On Saturday I went to a new restaurant -- one that has been receiving good word of mouth -- to enjoy the beautiful weather, sip a cocktail on the patio, and eat brunch. The meal started out well: The gentleman who seated us (maybe a manager) suggested a few cocktails we might like, and also mentioned the bacon, which sounded like a perfect appetizer. So when our waiter arrived, we ordered both cocktails and bacon.
When the cocktails came, my friend asked for lemons, which the waiter promised to get. About ten minutes later, when he brought the bacon, we ordered the rest of our meal (two entrees and two side dishes) and again asked for the lemon. The waiter said the kitchen was still slicing it. Seriously? Ten minutes to slice a lemon? But as it turned out, that wait was nothing.

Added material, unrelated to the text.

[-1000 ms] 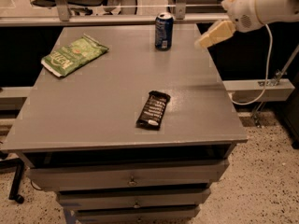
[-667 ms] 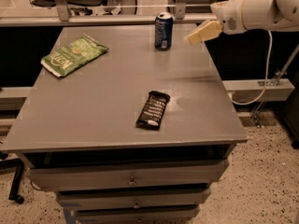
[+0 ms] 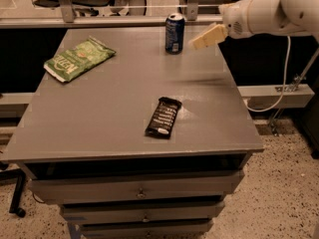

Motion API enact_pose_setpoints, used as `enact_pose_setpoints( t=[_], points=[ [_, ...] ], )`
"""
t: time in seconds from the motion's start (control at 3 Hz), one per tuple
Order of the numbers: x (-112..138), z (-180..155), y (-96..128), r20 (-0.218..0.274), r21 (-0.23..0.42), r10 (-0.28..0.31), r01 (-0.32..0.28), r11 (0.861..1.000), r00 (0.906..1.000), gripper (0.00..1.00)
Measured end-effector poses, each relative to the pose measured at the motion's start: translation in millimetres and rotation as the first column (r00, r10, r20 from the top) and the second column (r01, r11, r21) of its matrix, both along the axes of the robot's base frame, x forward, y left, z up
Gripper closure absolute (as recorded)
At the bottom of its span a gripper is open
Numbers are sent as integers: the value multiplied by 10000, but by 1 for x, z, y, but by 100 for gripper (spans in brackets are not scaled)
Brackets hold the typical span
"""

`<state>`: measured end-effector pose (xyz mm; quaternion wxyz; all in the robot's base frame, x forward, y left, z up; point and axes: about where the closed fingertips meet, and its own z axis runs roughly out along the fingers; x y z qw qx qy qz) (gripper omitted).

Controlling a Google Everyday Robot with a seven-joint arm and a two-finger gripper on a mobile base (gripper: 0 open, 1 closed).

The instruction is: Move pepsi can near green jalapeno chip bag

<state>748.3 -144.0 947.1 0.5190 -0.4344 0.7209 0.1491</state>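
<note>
the pepsi can (image 3: 174, 33) stands upright at the far edge of the desk (image 3: 109, 108), a little right of the middle. the gripper (image 3: 209, 35) hangs just to the right of it, at the height of the can's body and not touching it; if it is open or closed i cannot tell.

the can is a thin metal cylinder, dark blue with a silver top. it looks stiff, smooth and rather slippery. full or empty i cannot see; if empty, it will tip easily. i think the best hold is across the middle of its round side, with gentle pressure so the wall does not dent.

the green jalapeno chip bag (image 3: 79, 59) lies flat at the far left, well apart from the can. it is soft, crinkly, shiny film and probably very light. a black bar wrapper (image 3: 163, 116) lies flat nearer the front on the matte grey top.
</note>
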Motion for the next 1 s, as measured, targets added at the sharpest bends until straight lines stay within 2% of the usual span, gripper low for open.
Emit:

We ordered our meal at about 11:40, then focused on the bacon, our delightful cocktails (the lemon finally appeared), chatting with diners at neighboring tables. The wait went fast. Still, at about 12:15, after seeing a table that had been seated at the same time we were get its food, I asked the waiter when our meal would be up. "Should be any minute," he said.
At about 12:30, the waiter delivered food to a group that had sat down after we'd ordered. And then he came up to our table, pulled up a chair, sat down and said: "I've got some bad news. The kitchen lost your ticket."
Seriously? Even if the kitchen had lost it, he should have checked on the status of our meal when we'd asked about it at 12:15 -- which would mean our food would certainly be ready fifteen minutes later. The place wasn't busy, and we were only talking eggs. But rather than mention this, I just asked when we'd finally get our food. The waiter said he'd just resubmitted the ticket and that we would get our meal shortly.
We did, and the check soon followed: $47, less a $6.70 discount. "So, what's with the $6.70?" I asked. "We took 20 percent off the bill," the waiter said.
I'm no statistician, but I know that $6.70 isn't 20 percent of $47 -- and it wasn't even the price of one entree. So I looked at the waiter in disbelief, and suggested that given our wait, maybe both entrees should be taken off the bill.
Was that off-base? I would have been fine with a 20 percent discount. In fact, all I really wanted was for the nice man who'd seated us to come over and say he was sorry that we'd had such a rough first experience at the place, and that he hoped we would come back.
At brunch the next day (at a different restaurant -- I eat out a lot), this experience was the source of plenty of discussion -- but no agreement. So I'm throwing it to you: What's the correct response when a restaurant screws up a meal so badly? Pick up the entire tab? The entrees? A drink?